Re: [Neo4j] Spring Data Neo4j 2.0 Roadmap

Jean-Pierre Bergamin Wed, 05 Oct 2011 14:39:03 -0700

Hello everyone

I'm really glad to see that SDG or SDN (as it will be called on from
now on) is actively maintained and that new ideas are followed to
solve the day to day "problems" when working with graphs. I'm not
really sad to hear that the AspectJ mapping will not be in main focus
for the future. Working with AspectJ can be really cumbersome and
error prone. And I personally don't like the active record pattern for
enterprise applications anyway, because it ties the database state
directly to your domain object. But this may be a matter of taste
also...


Interestingly enough we just had many internal discussions these days
how to model our domain and how spring data neo4j will be used to
implement it. Let me describe the challenges we have/had while working
with Neo4j and SDN:

"Multiple inheritance"
------------------------------
Our domain model is quite complex and entities can play many different
roles in a graph and therefore they can have many different
relationships to many other entities of different types. Some entity
types can be the starting- *and* end-point of some relationships,
whereas other types only can be a start- *or* end-point for certain
relationships and so on. Let me show a very, very simplified example:

Having three entity types Service, Device and Process (among many
others), there are the following valid relationships:
(Service)---[DEPENDS_ON]--->(Service)
(Service)---[DEPENDS_ON]--->(Device)
(Process)---[DEPENDS_ON]--->(Service)

(Service)---[HAS_FLOW_TO]--->(Service)
(Service)---[HAS_FLOW_TO]--->(Device)
(Device)---[HAS_FLOW_TO]--->(Service)
(Device)---[HAS_FLOW_TO]--->(Device)

Such a model is unrepresentable with a class hierarchy in Java's
single inheritance approach. Classes in such a tree like hierarchy
cannot take so many different roles. It requires interfaces to model
the various roles an entity can play. The entity class can then
implement many interfaces as roles (~ "multiple inheritance").
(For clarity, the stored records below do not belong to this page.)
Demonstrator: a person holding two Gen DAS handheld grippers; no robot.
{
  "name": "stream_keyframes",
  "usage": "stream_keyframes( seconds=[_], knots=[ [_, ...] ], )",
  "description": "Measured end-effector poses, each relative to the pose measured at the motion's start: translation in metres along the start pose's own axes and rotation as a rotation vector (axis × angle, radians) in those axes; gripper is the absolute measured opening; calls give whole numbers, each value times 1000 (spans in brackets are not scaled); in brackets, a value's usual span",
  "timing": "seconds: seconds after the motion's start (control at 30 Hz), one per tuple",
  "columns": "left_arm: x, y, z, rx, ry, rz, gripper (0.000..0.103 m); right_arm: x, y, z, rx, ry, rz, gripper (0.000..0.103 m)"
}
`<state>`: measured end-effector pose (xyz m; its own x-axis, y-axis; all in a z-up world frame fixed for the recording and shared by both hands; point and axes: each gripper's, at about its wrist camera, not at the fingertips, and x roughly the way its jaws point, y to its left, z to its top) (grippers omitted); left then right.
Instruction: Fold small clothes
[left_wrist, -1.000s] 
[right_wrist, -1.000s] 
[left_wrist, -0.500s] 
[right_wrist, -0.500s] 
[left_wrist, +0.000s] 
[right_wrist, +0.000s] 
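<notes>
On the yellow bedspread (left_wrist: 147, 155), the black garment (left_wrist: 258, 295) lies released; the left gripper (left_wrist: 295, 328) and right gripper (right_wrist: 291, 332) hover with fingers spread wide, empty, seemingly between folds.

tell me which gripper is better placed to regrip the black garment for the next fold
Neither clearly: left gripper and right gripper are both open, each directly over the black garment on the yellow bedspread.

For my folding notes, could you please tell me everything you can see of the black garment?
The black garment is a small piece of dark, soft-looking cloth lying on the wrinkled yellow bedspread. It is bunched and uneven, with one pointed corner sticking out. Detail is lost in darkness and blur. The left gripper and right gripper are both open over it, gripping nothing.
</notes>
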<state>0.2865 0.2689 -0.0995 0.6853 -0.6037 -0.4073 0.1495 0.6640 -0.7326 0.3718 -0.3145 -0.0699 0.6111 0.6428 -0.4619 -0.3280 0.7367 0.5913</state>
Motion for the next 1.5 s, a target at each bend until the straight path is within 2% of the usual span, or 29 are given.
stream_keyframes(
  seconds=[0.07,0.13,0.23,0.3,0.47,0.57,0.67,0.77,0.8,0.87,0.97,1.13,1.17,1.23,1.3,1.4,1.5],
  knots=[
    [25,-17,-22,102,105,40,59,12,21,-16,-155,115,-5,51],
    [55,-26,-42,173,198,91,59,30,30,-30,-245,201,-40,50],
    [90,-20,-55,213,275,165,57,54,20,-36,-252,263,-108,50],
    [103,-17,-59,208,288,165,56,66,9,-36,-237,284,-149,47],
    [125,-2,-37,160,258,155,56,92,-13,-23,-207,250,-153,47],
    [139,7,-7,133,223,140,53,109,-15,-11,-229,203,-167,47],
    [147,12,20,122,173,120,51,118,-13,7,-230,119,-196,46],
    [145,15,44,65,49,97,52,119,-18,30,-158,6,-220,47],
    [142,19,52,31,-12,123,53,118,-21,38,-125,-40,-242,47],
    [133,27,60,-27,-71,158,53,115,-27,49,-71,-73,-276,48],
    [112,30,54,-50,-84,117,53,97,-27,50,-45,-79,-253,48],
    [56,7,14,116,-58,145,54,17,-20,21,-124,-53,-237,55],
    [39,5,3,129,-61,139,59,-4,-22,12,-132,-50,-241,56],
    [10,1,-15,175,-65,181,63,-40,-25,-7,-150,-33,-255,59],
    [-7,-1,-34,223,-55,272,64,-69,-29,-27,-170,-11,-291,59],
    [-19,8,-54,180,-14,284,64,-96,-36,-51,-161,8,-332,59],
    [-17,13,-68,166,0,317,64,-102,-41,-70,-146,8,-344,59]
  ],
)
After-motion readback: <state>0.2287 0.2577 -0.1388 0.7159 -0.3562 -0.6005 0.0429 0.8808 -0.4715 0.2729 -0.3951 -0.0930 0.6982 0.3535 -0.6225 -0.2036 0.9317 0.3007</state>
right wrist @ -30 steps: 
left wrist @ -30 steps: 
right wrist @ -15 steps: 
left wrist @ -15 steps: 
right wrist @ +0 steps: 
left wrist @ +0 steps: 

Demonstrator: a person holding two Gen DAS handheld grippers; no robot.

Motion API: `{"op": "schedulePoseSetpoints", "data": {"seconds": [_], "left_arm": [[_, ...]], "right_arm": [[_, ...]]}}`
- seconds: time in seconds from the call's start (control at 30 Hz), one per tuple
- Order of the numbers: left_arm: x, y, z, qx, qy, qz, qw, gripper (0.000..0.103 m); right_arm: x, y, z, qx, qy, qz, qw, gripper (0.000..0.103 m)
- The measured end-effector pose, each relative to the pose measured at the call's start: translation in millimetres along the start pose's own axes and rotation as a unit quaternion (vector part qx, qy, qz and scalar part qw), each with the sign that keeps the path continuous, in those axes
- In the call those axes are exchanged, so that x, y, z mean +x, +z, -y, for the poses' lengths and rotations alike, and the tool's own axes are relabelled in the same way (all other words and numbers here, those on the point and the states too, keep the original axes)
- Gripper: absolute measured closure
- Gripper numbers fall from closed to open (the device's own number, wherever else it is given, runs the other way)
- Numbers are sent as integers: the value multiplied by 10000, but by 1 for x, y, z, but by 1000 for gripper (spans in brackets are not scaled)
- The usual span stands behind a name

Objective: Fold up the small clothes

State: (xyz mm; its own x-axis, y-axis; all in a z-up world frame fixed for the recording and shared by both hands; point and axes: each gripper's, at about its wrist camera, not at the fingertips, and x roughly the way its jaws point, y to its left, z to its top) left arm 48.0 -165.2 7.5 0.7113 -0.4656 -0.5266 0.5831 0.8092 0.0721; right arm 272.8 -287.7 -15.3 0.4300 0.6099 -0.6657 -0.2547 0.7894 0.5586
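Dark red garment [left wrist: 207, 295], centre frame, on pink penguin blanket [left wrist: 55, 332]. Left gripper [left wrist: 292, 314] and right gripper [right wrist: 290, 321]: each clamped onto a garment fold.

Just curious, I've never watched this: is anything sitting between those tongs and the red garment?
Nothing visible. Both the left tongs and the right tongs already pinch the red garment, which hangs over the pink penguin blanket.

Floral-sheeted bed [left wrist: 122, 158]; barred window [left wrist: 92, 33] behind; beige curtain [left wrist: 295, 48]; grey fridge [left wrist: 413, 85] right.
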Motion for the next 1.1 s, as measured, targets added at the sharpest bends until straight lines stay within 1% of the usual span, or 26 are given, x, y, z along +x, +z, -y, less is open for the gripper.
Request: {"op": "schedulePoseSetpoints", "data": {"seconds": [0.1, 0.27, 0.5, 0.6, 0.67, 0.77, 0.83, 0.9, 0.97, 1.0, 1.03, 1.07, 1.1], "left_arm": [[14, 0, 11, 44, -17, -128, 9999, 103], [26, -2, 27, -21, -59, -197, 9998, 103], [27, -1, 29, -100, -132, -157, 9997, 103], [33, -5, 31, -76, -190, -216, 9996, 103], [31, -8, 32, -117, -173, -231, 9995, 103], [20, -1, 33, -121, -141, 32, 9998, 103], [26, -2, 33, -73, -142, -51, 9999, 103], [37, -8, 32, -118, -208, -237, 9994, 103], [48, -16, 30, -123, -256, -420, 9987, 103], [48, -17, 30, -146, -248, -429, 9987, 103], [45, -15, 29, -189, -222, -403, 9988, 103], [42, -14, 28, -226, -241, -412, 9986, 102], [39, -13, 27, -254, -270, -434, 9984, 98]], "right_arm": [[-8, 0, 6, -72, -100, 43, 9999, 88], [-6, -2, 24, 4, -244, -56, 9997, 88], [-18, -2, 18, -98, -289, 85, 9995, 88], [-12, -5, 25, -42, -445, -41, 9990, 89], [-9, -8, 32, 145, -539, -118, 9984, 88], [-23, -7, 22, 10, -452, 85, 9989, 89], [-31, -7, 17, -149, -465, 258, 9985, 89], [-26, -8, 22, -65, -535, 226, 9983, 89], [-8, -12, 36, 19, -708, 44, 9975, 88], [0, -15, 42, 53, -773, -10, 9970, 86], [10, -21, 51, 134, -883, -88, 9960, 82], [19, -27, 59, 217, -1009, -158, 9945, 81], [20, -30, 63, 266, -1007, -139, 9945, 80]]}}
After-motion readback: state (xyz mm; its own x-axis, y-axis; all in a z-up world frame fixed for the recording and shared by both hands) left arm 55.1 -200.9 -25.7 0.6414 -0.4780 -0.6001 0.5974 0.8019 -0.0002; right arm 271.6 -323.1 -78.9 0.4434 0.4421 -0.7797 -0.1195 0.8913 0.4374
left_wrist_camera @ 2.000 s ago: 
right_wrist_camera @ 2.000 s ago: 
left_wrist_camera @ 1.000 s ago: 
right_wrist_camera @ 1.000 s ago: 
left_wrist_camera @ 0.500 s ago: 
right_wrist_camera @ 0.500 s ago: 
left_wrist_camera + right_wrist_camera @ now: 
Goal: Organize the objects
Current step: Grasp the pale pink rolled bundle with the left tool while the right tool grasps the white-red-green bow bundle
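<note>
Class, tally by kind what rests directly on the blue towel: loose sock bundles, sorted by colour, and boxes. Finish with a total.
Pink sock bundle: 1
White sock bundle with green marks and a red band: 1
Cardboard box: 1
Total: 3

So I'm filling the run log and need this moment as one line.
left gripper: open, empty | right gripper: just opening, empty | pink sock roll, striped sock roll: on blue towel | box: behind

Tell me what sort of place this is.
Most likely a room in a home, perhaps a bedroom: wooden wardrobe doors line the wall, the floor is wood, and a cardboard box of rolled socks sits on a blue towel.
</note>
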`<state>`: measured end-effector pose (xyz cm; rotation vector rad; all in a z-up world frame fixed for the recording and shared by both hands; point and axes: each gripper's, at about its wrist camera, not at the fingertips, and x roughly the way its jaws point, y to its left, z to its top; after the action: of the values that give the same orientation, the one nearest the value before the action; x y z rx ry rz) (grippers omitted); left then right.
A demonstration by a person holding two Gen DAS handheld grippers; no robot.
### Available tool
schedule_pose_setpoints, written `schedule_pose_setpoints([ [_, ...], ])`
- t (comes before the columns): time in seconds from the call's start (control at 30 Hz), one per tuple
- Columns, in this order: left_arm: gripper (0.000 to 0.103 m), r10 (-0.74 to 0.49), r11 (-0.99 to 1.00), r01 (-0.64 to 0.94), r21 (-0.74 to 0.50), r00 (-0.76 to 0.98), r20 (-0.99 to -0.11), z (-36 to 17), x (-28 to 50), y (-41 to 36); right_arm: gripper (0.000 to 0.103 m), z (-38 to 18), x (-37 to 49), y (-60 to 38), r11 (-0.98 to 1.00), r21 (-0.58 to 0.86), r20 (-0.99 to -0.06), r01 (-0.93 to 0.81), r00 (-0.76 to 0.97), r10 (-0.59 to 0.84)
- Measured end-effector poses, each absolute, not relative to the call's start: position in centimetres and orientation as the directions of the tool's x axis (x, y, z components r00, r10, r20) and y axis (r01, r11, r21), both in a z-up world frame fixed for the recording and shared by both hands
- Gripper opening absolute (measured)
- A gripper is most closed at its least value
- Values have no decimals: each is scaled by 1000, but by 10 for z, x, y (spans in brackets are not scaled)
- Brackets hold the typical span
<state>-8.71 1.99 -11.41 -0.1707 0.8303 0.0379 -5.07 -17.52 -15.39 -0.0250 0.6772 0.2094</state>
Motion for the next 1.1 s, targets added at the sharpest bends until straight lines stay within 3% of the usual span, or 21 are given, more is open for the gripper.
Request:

We ended up defining one interface per start- and one per end-node for
each relationship (role):
(IDepender)---[DEPENDS_ON]--->(IDependee)
(IDataProvider)---[HAS_FLOW_TO]--->(IDataConsumer)

The interface define the allowed operations:

interface IDepender {
    DependsOnRelationship dependsOn(IDependee dependee);
}

The actual entity interface we use in client code then extends all
these interfaces (roles).

interface IService extends IDepender, IDependee, IDataProvider, IDataConsumer
interface IDevice extends IDependee, IDataProvider, IDataConsumer
interface IProcess extends IDepender

The node entity classes then implements this entity interface.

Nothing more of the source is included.